- **Task objective**: An exact transcription of the lines below, from the first through the one containing "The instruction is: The", is the only output wanted.

--------------------

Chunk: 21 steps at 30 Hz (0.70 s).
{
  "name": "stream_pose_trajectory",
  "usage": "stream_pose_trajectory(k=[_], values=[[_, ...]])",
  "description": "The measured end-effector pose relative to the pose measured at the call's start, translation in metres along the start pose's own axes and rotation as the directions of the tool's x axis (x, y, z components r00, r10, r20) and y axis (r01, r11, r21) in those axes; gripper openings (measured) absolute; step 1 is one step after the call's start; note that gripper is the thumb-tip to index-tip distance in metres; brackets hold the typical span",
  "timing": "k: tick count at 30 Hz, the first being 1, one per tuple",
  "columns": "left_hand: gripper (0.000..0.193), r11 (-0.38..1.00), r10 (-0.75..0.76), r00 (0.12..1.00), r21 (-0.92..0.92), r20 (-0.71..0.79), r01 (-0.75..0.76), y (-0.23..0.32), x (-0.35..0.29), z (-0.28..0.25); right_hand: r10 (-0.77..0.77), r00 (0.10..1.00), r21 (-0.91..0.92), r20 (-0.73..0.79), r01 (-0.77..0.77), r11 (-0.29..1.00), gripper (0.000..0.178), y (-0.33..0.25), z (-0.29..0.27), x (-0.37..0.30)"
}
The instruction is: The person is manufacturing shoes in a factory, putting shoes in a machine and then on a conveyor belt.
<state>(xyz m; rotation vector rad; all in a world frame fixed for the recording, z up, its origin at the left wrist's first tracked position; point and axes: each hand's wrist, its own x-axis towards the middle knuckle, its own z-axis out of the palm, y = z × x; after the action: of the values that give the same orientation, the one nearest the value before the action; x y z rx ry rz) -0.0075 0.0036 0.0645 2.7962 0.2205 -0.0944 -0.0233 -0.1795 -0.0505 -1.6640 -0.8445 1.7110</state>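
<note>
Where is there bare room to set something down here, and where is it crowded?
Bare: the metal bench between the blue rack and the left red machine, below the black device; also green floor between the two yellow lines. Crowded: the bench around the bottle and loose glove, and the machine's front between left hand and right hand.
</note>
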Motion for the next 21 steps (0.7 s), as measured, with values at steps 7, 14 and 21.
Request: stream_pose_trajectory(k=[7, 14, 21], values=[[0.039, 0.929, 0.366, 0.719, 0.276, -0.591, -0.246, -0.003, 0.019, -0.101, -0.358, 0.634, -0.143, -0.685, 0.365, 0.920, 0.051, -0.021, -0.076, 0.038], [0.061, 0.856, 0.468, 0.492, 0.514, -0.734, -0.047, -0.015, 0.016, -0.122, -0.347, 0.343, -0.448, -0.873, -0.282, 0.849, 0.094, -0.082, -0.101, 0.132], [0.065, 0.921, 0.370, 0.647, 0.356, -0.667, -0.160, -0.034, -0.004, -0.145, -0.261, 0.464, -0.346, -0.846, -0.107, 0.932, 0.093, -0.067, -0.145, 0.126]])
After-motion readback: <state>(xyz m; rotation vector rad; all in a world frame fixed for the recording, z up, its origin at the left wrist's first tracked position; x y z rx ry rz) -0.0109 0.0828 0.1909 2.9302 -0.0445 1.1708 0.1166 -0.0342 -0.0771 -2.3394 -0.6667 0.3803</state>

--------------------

- **Solution**:
Chunk: 21 steps at 30 Hz (0.70 s).
{
  "name": "stream_pose_trajectory",
  "usage": "stream_pose_trajectory(k=[_], values=[[_, ...]])",
  "description": "The measured end-effector pose relative to the pose measured at the call's start, translation in metres along the start pose's own axes and rotation as the directions of the tool's x axis (x, y, z components r00, r10, r20) and y axis (r01, r11, r21) in those axes; gripper openings (measured) absolute; step 1 is one step after the call's start; note that gripper is the thumb-tip to index-tip distance in metres; brackets hold the typical span",
  "timing": "k: tick count at 30 Hz, the first being 1, one per tuple",
  "columns": "left_hand: gripper (0.000..0.193), r11 (-0.38..1.00), r10 (-0.75..0.76), r00 (0.12..1.00), r21 (-0.92..0.92), r20 (-0.71..0.79), r01 (-0.75..0.76), y (-0.23..0.32), x (-0.35..0.29), z (-0.28..0.25); right_hand: r10 (-0.77..0.77), r00 (0.10..1.00), r21 (-0.91..0.92), r20 (-0.73..0.79), r01 (-0.77..0.77), r11 (-0.29..1.00), gripper (0.000..0.178), y (-0.33..0.25), z (-0.29..0.27), x (-0.37..0.30)"
}
The instruction is: The person is manufacturing shoes in a factory, putting shoes in a machine and then on a conveyor belt.

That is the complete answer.